È il momento di (ri)cominciare a parlare di genetica?
Dai bambini à la carte ai paparazzi che cercano il Dna delle celebrità si torna a parlare di opportunità e pericoli della manipolazione del corredo genetico. Un dibattito non più rinviabile.
Nel Regno Unito, circa un terzo dei giovani fra 16 e 34 anni sono a favore dei cosiddetti “designer babies”. Bambini à la carte, insomma, di cui si può scegliere prima della nascita, intervenendo sul Dna dell’embione, altezza, colore dei capelli e degli occhi e via dicendo.
Le vecchie generazioni, spiega il Guardian, sono molto meno entusiaste dell’idea. Entrambi però, vecchi e giovani, sono in maggioranza (53%) favorevoli a riscrivere il Dna per prevenire malattie letali o invalidanti.
Lo rivela un sondaggio realizzato da Ipsos per il Progress Educational Trust, una Ong che aiuta chi ha problema di fertilità.
Secondo Kathryn Paige Harden, una professoressa di psicologia dell’Università del Texas, è ormai venuto il tempo di andare oltre il concetto di “genome blindness”.
Cosa significa? Per capirlo, bisogna rispolverare una brutta parola: eugenetica.
L’eugenetica è, in sintesi, lo studio di come migliorare le caratteristiche fisiche e mentali di una popolazione intervenendo sul corredo genetico.

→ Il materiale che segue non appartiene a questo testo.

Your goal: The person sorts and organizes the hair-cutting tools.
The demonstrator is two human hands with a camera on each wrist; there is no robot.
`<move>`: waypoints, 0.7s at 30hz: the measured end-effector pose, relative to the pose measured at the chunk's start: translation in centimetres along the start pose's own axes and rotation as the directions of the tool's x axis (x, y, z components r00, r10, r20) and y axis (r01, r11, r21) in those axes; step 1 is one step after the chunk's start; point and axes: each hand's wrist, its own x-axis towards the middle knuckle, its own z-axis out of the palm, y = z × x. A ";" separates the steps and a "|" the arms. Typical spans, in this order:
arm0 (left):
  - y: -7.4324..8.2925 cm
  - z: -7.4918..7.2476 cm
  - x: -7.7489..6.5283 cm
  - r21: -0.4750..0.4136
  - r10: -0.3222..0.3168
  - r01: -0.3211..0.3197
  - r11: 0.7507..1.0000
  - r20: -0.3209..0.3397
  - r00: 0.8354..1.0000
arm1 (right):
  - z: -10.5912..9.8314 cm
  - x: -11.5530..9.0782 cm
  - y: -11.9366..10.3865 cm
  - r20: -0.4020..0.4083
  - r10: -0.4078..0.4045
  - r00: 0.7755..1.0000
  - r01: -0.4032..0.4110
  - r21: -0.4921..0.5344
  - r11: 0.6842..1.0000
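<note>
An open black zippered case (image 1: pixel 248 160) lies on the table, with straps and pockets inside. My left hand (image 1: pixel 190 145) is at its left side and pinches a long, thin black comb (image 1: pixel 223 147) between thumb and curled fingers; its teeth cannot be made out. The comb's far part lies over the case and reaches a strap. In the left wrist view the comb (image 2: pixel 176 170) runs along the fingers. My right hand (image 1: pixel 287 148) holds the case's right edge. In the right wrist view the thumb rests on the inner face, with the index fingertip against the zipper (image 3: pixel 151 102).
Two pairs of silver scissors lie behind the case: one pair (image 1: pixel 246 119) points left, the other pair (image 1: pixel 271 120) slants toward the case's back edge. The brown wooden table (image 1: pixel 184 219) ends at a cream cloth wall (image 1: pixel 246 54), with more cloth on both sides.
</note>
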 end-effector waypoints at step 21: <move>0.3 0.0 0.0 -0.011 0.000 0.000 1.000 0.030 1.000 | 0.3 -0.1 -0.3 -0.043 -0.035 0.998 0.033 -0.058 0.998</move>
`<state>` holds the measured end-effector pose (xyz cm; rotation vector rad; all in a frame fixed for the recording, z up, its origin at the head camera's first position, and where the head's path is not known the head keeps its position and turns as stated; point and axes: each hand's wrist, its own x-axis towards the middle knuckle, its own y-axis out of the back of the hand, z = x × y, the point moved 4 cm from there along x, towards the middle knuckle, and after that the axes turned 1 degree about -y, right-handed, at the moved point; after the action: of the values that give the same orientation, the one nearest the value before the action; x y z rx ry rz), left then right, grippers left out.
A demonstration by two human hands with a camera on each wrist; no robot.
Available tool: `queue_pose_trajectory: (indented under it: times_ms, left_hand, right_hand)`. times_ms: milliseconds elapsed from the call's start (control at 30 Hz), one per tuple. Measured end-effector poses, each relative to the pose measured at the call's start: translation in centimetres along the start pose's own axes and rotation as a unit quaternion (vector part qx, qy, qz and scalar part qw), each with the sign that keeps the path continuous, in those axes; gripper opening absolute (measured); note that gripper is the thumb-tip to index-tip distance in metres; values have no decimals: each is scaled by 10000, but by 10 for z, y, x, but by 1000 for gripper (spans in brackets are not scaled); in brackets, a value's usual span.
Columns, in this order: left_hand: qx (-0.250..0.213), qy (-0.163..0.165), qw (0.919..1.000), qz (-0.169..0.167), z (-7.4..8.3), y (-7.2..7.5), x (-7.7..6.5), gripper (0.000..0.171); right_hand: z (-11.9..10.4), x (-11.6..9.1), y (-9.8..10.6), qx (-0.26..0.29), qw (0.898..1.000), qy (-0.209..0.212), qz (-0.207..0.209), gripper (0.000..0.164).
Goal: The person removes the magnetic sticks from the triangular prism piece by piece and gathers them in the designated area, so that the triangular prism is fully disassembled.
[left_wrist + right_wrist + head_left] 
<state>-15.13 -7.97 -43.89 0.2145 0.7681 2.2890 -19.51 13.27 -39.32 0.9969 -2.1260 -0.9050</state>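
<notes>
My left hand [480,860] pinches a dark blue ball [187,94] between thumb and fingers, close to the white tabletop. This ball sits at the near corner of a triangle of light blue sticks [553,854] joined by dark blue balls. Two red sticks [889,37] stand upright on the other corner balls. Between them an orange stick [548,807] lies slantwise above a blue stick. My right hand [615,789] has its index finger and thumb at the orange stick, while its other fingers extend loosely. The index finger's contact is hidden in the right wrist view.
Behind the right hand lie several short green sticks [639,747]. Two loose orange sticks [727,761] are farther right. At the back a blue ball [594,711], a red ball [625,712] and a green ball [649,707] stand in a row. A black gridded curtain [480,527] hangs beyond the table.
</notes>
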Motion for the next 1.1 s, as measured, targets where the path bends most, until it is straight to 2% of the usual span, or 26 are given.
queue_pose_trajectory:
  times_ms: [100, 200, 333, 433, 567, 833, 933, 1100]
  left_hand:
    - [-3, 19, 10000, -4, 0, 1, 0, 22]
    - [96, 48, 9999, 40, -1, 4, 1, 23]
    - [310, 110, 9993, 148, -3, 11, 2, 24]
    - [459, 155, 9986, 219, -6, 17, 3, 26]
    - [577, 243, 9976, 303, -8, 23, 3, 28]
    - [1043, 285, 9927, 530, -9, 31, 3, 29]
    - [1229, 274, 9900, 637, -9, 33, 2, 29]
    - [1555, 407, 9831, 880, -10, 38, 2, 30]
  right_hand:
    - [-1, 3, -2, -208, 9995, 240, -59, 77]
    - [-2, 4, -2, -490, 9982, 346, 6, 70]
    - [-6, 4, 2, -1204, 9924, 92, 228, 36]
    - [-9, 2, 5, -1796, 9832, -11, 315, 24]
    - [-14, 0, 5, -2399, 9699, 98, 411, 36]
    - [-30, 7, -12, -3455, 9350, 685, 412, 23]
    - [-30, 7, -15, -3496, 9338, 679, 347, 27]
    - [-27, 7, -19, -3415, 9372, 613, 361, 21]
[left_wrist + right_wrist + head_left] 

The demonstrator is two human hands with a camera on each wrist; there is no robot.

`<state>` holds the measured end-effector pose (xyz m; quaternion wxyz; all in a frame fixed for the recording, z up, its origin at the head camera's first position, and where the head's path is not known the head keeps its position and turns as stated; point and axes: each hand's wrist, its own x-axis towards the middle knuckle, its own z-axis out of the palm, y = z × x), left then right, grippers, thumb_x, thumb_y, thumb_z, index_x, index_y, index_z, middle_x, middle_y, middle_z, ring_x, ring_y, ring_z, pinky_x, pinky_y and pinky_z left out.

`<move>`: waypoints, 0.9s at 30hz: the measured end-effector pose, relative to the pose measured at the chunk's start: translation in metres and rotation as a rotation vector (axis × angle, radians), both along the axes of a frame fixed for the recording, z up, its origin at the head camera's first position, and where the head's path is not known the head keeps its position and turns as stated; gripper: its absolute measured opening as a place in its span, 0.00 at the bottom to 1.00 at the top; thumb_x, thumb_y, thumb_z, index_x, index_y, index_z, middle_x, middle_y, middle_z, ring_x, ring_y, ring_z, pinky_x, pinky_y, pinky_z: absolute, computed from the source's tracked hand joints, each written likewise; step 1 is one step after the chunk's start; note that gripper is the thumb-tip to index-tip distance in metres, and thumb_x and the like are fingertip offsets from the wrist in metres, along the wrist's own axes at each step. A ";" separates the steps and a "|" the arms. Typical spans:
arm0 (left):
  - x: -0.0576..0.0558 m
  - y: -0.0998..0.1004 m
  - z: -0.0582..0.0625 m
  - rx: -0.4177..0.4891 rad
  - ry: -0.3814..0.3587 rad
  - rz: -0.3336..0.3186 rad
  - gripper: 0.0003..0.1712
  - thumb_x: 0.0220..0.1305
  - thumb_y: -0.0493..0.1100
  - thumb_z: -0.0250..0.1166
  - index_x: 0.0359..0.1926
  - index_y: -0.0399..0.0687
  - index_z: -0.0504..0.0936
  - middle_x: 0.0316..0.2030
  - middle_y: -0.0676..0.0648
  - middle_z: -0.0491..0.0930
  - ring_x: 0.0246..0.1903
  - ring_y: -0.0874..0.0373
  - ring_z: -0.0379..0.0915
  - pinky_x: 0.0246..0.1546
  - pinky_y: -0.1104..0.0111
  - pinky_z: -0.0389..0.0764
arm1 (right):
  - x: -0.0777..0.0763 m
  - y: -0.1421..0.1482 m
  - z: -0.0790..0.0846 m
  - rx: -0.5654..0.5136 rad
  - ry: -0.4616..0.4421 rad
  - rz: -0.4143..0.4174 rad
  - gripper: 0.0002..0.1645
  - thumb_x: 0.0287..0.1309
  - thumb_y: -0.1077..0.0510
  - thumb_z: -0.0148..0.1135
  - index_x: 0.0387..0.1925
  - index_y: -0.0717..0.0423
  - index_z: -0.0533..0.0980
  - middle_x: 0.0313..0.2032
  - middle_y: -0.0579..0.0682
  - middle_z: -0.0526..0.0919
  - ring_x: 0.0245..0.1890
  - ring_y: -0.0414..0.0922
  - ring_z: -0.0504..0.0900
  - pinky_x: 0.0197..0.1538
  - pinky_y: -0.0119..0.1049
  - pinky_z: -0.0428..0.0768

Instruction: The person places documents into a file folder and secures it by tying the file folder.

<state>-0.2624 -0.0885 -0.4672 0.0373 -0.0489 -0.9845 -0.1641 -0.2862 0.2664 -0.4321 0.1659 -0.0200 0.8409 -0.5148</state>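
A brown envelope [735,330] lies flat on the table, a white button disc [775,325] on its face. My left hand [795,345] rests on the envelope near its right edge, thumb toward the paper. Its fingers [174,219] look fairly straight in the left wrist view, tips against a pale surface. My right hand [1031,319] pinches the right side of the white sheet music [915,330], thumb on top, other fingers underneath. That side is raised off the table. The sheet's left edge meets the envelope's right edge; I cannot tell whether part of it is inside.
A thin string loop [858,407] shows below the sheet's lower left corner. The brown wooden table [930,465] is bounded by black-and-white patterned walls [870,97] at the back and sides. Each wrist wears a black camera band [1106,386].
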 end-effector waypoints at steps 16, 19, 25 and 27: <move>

In qualche modo ha sempre avuto connotazioni inquietanti, di matrice razzista o di “semplice” disprezzo della classi superiori verso quelle inferiori, considerate portatrici di difetti da estirpare.
Diventa poi particolarmente turpe quando il nazifascismo se ne serve per giustificare le proprie politiche volte a eliminare o sterilizzare i “difettosi”.
Da allora eugenetica è diventata, comprensibilmente, una parola tabù, ed è subentrato il concetto di genome blindness, che Harden descrive come l’idea che non si debba tener alcun conto delle differenze genetiche fra le persone. Lei ritiene invece che siano una delle variabili da considerare.
Nel mettere a punto politiche sociali che aiutino i ragazzi a uscire dalla povertà ad esempio, si dovrebbe tener conto, secondo lei, sia delle condizioni economiche delle famiglie di adozione (in parole povere dell’influenza dell’ambiente) che del corredo genetico.
Un lungo approfondimento, che spiega in dettaglio le idee di Paige Harden e ne mette in luce anche le possibili controindicazioni, si trova sul New Yorker.
Quello che è certo è che, nonostante le tecniche di editing genetico debbano ancora essere perfezionate, uno dei dilemmi che le future generazioni (ma probabilmente già quelle viventi) si troveranno a dover affrontare è come fare a trarre il meglio da queste nuove possibilità (utilizzandole ad esempio, come accennato all’inizio, per evitare, di svilupppare malattie gravi), senza cadere in scenari apocalittici di neo-eugenetica.
E senza lasciare l’intero controllo su di esse a governi e malintenzionati che potrebbero usarli per scopi non propriamente nobili. Il New York Times ha raccontato di recente come la schedatura e l’analisi del Dna della popolazione sia l’ultima frontiera della sorveglianza, per il governo cinese.
In un altro articolo, due professori di Georgia State e dell’Università del Maryland, hanno messo in guardia contro possibili furti di Dna di persone famose operati da “paparazzi della genetica”.
Dal Dna di un Vip, è possibile infatti ricavare molte informazioni utili per articoli scandalistici o, in uno scenario ancor più ipotetico e futuristico, clonare la celebrità in questione.
Non si tratta di dilemmi facili, per cui sia possibile fornire soluzioni chiavi in mano. Di certo non è più possibile, e forse nemmeno consigliabile, far finta che le questioni genetiche non esistano.